Nothing but the pictures should be dropped; repeat the rest of the data below exactly.

** Opening Exercise data block **

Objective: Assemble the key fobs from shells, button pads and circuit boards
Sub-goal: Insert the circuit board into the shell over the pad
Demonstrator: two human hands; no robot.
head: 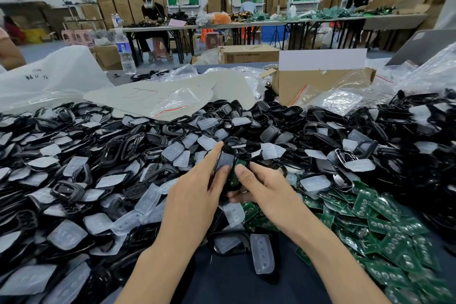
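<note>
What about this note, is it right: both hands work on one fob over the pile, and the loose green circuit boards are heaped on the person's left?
Not quite. The head view shows the loose green circuit boards heaped on the person's right, not left. The left hand and right hand do work on one fob over the pile.

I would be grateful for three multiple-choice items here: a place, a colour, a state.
1. The heap of green printed circuit boards lies: A) right of the hands B) left of them C) on the floor
2. The soft rubber button pads are: A) red B) translucent white C) yellow
3. The right hand: A) lies flat B) pinches a small green circuit board C) grips a screwdriver
Answers: A, it fills the right foreground; B, they look milky; B, thumb and fingers clamp the board beside the black plastic shell in the left hand.
</note>
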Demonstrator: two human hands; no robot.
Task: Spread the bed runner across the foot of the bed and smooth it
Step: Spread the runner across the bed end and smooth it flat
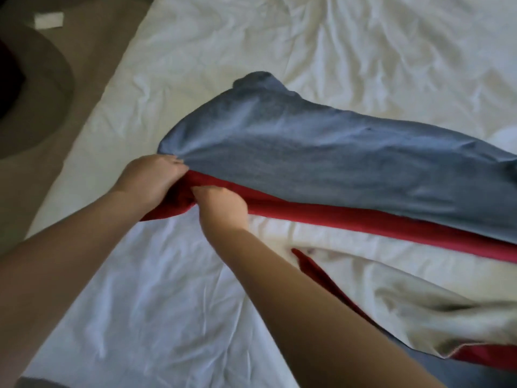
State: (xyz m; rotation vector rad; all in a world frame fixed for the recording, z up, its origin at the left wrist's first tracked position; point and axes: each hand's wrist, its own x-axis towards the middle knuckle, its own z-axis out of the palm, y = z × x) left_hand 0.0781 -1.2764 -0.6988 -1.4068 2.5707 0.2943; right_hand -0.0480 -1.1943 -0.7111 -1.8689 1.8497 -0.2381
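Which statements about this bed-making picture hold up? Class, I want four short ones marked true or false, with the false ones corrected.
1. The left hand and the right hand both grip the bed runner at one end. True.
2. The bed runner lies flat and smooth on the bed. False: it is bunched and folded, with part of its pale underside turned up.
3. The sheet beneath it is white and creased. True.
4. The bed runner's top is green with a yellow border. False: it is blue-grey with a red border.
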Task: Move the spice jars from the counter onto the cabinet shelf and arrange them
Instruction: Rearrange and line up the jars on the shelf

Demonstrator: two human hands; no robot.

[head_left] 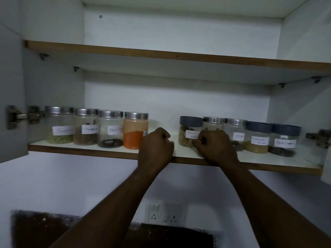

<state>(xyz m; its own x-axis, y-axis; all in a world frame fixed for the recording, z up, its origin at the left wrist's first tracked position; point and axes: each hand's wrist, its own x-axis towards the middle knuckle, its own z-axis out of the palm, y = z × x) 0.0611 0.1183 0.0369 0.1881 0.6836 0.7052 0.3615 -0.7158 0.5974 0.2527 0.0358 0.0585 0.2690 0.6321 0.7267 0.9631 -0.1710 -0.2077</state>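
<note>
Several labelled spice jars stand on the lower cabinet shelf (pixel 93 150). On the left, three clear silver-lidded jars (pixel 86 127) sit beside an orange-powder jar (pixel 134 135). On the right, a grey-lidded jar (pixel 189 129) leads a row of two silver-lidded jars (pixel 235 129) and two more grey-lidded jars (pixel 284 140). My left hand (pixel 155 145) is curled into a loose fist in the gap, just right of the orange-powder jar, holding nothing. My right hand (pixel 215 145) is curled too, in front of one silver-lidded jar, its knuckles touching the first grey-lidded jar's label.
An upper shelf (pixel 161 54) hangs above the jars. Door hinges sit at the left (pixel 18 116) and right (pixel 318 138) cabinet sides. Below on the wall is a white socket plate (pixel 166 212), and a dark counter (pixel 44 228) lies at the bottom.
</note>
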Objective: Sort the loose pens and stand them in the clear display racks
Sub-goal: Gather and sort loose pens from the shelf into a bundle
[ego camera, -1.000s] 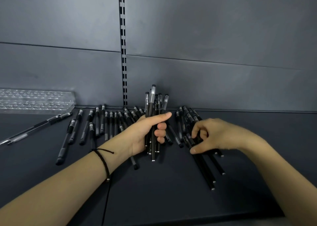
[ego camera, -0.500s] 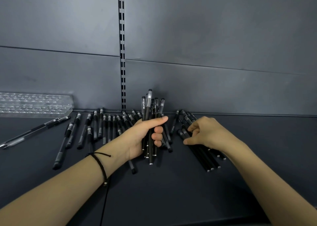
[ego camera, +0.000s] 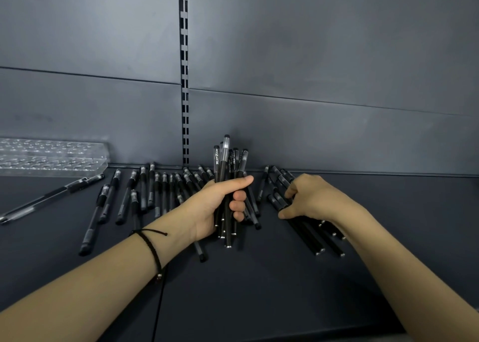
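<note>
Clutching bundled pens (ego camera: 225,160), left hand (ego camera: 211,212) — right hand (ego camera: 315,199) covers loose pens (ego camera: 307,238), grip hidden.

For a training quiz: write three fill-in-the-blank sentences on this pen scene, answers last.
The left hand grips a bundle of pens, caps pointing ____.
The clear rack sits far ____ of both hands.
The right hand curls over loose pens lying ____ on the shelf.
Missing: up; left; flat.

Grey wall (ego camera: 324,56) (slotted upright (ego camera: 184,87)), dark shelf (ego camera: 246,289).
</note>
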Motion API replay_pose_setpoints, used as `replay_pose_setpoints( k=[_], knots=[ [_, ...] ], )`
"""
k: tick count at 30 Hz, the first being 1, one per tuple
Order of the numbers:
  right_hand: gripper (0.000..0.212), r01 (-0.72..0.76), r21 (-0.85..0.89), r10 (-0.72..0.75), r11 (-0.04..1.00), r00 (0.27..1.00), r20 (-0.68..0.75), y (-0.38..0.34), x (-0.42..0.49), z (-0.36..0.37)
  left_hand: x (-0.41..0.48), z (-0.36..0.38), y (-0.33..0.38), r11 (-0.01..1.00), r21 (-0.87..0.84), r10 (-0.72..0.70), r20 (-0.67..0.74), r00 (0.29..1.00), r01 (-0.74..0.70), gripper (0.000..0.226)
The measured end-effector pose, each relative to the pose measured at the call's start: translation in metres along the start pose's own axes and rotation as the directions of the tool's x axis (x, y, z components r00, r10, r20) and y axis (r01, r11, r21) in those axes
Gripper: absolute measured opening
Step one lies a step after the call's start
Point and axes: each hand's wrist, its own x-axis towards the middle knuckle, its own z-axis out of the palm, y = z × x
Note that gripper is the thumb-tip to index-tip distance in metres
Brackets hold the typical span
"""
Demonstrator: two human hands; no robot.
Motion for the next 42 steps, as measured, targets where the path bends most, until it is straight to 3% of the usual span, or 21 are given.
replay_pose_setpoints(
  k=[4,8,18,20,22,27,32,37,40,42],
  knots=[
    [0.043,0.008,0.04,-0.011,0.999,0.997,0.074,-0.001,0.001,-0.004,0.0,0.0,0.0,1.0,-0.002,-0.002,0.0,1.0,0.002,0.028],
    [0.025,-0.004,-0.028,0.008,1.0,0.988,0.154,-0.005,0.006,-0.01,-0.001,0.0,-0.001,1.0,-0.004,-0.002,-0.004,1.0,0.002,0.027],
    [0.026,0.108,-0.132,-0.083,0.985,0.979,0.186,-0.002,0.005,-0.009,-0.005,0.002,0.0,1.0,0.013,-0.009,-0.011,1.0,0.01,0.025],
    [0.037,0.13,-0.089,-0.117,0.987,0.984,0.137,0.002,0.005,-0.007,-0.005,0.002,0.001,1.0,0.018,-0.014,-0.013,1.0,0.014,0.026],
    [0.041,0.145,0.068,-0.152,0.987,0.982,0.113,0.006,0.003,-0.006,-0.006,0.002,0.001,1.0,0.014,-0.016,-0.017,1.0,0.016,0.025],
    [0.023,0.174,0.582,-0.274,0.795,0.958,0.087,0.009,-0.006,-0.011,-0.005,0.002,0.0,0.999,0.034,-0.008,-0.008,1.0,0.008,0.019],
    [0.016,0.228,0.819,-0.328,0.527,0.943,-0.051,-0.005,-0.008,-0.012,-0.007,0.002,0.002,0.999,0.0,-0.033,0.003,0.999,0.033,0.012],
    [0.019,0.213,0.937,-0.348,0.278,0.931,-0.108,-0.024,-0.004,-0.01,-0.012,0.001,0.006,0.997,0.034,-0.076,0.18,0.981,0.071,0.039],
    [0.02,0.238,0.935,-0.327,0.264,0.934,-0.145,-0.032,0.0,-0.004,-0.015,0.005,0.005,0.997,-0.042,-0.047,0.234,0.971,0.058,0.037],
    [0.018,0.27,0.9,-0.288,0.342,0.942,-0.173,-0.035,0.002,-0.002,-0.016,0.006,0.005,0.998,-0.052,-0.016,0.205,0.979,0.027,0.034]
  ],
)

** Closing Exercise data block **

Response to this task
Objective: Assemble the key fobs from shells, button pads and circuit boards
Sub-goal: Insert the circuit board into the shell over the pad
Demonstrator: two human hands; no robot.
head: 
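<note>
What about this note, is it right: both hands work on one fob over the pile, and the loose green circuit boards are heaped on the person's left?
Not quite. The head view shows the loose green circuit boards heaped on the person's right, not left. The left hand and right hand do work on one fob over the pile.

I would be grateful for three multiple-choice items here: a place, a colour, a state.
1. The heap of green printed circuit boards lies: A) right of the hands B) left of them C) on the floor
2. The soft rubber button pads are: A) red B) translucent white C) yellow
3. The right hand: A) lies flat B) pinches a small green circuit board C) grips a screwdriver
Answers: A, it fills the right foreground; B, they look milky; B, thumb and fingers clamp the board beside the black plastic shell in the left hand.
</note>
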Demonstrator: two human hands; no robot.
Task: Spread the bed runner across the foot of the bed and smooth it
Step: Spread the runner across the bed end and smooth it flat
State: (xyz m; rotation vector rad; all in a world frame fixed for the recording, z up, its origin at the left wrist's first tracked position; point and axes: each hand's wrist, its own x-axis towards the middle knuckle, its own z-axis out of the palm, y = z × x) left_hand 0.0781 -1.2764 -0.6988 -1.4068 2.5707 0.2943; right_hand -0.0480 -1.1943 -0.7111 -1.8689 1.8497 -0.2381
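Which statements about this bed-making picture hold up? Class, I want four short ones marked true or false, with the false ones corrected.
1. The left hand and the right hand both grip the bed runner at one end. True.
2. The bed runner lies flat and smooth on the bed. False: it is bunched and folded, with part of its pale underside turned up.
3. The sheet beneath it is white and creased. True.
4. The bed runner's top is green with a yellow border. False: it is blue-grey with a red border.
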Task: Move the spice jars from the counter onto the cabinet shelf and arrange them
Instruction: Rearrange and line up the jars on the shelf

Demonstrator: two human hands; no robot.

[head_left] 

<state>(xyz m; its own x-axis, y-axis; all in a world frame fixed for the recording, z up, its origin at the left wrist's first tracked position; point and axes: each hand's wrist, its own x-axis towards the middle knuckle, its own z-axis out of the palm, y = z × x) 0.0611 0.1183 0.0369 0.1881 0.6836 0.7052 0.3615 -0.7158 0.5974 0.2527 0.0358 0.0585 0.2690 0.6321 0.7267 0.9631 -0.1710 -0.2077</state>
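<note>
Several labelled spice jars stand on the lower cabinet shelf (pixel 93 150). On the left, three clear silver-lidded jars (pixel 86 127) sit beside an orange-powder jar (pixel 134 135). On the right, a grey-lidded jar (pixel 189 129) leads a row of two silver-lidded jars (pixel 235 129) and two more grey-lidded jars (pixel 284 140). My left hand (pixel 155 145) is curled into a loose fist in the gap, just right of the orange-powder jar, holding nothing. My right hand (pixel 215 145) is curled too, in front of one silver-lidded jar, its knuckles touching the first grey-lidded jar's label.
An upper shelf (pixel 161 54) hangs above the jars. Door hinges sit at the left (pixel 18 116) and right (pixel 318 138) cabinet sides. Below on the wall is a white socket plate (pixel 166 212), and a dark counter (pixel 44 228) lies at the bottom.
</note>
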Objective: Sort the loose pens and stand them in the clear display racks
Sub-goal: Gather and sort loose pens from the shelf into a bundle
[ego camera, -1.000s] 
[ego camera, -0.500s] 
[ego camera, +0.000s] 
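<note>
Clutching bundled pens (ego camera: 225,160), left hand (ego camera: 211,212) — right hand (ego camera: 315,199) covers loose pens (ego camera: 307,238), grip hidden.

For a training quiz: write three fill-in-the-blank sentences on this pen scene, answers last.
The left hand grips a bundle of pens, caps pointing ____.
The clear rack sits far ____ of both hands.
The right hand curls over loose pens lying ____ on the shelf.
Missing: up; left; flat.

Grey wall (ego camera: 324,56) (slotted upright (ego camera: 184,87)), dark shelf (ego camera: 246,289).
</note>
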Motion API replay_pose_setpoints, used as `replay_pose_setpoints( k=[_], knots=[ [_, ...] ], )`
"""
k: tick count at 30 Hz, the first being 1, one per tuple
Order of the numbers:
  right_hand: gripper (0.000..0.212), r01 (-0.72..0.76), r21 (-0.85..0.89), r10 (-0.72..0.75), r11 (-0.04..1.00), r00 (0.27..1.00), r20 (-0.68..0.75), y (-0.38..0.34), x (-0.42..0.49), z (-0.36..0.37)
  left_hand: x (-0.41..0.48), z (-0.36..0.38), y (-0.33..0.38), r11 (-0.01..1.00), r21 (-0.87..0.84), r10 (-0.72..0.70), r20 (-0.67..0.74), r00 (0.29..1.00), r01 (-0.74..0.70), gripper (0.000..0.226)
The measured end-effector pose, each relative to the pose measured at the call's start: translation in metres along the start pose's own axes and rotation as the directions of the tool's x axis (x, y, z components r00, r10, r20) and y axis (r01, r11, r21) in those axes
Gripper: absolute measured opening
Step one lies a step after the call's start
Point and axes: each hand's wrist, its own x-axis towards the middle knuckle, its own z-axis out of the palm, y = z × x
Note that gripper is the thumb-tip to index-tip distance in metres
Brackets hold the typical span
"""
Demonstrator: two human hands; no robot.
Motion for the next 42 steps, as measured, targets where the path bends most, until it is straight to 3% of the usual span, or 21 are given.
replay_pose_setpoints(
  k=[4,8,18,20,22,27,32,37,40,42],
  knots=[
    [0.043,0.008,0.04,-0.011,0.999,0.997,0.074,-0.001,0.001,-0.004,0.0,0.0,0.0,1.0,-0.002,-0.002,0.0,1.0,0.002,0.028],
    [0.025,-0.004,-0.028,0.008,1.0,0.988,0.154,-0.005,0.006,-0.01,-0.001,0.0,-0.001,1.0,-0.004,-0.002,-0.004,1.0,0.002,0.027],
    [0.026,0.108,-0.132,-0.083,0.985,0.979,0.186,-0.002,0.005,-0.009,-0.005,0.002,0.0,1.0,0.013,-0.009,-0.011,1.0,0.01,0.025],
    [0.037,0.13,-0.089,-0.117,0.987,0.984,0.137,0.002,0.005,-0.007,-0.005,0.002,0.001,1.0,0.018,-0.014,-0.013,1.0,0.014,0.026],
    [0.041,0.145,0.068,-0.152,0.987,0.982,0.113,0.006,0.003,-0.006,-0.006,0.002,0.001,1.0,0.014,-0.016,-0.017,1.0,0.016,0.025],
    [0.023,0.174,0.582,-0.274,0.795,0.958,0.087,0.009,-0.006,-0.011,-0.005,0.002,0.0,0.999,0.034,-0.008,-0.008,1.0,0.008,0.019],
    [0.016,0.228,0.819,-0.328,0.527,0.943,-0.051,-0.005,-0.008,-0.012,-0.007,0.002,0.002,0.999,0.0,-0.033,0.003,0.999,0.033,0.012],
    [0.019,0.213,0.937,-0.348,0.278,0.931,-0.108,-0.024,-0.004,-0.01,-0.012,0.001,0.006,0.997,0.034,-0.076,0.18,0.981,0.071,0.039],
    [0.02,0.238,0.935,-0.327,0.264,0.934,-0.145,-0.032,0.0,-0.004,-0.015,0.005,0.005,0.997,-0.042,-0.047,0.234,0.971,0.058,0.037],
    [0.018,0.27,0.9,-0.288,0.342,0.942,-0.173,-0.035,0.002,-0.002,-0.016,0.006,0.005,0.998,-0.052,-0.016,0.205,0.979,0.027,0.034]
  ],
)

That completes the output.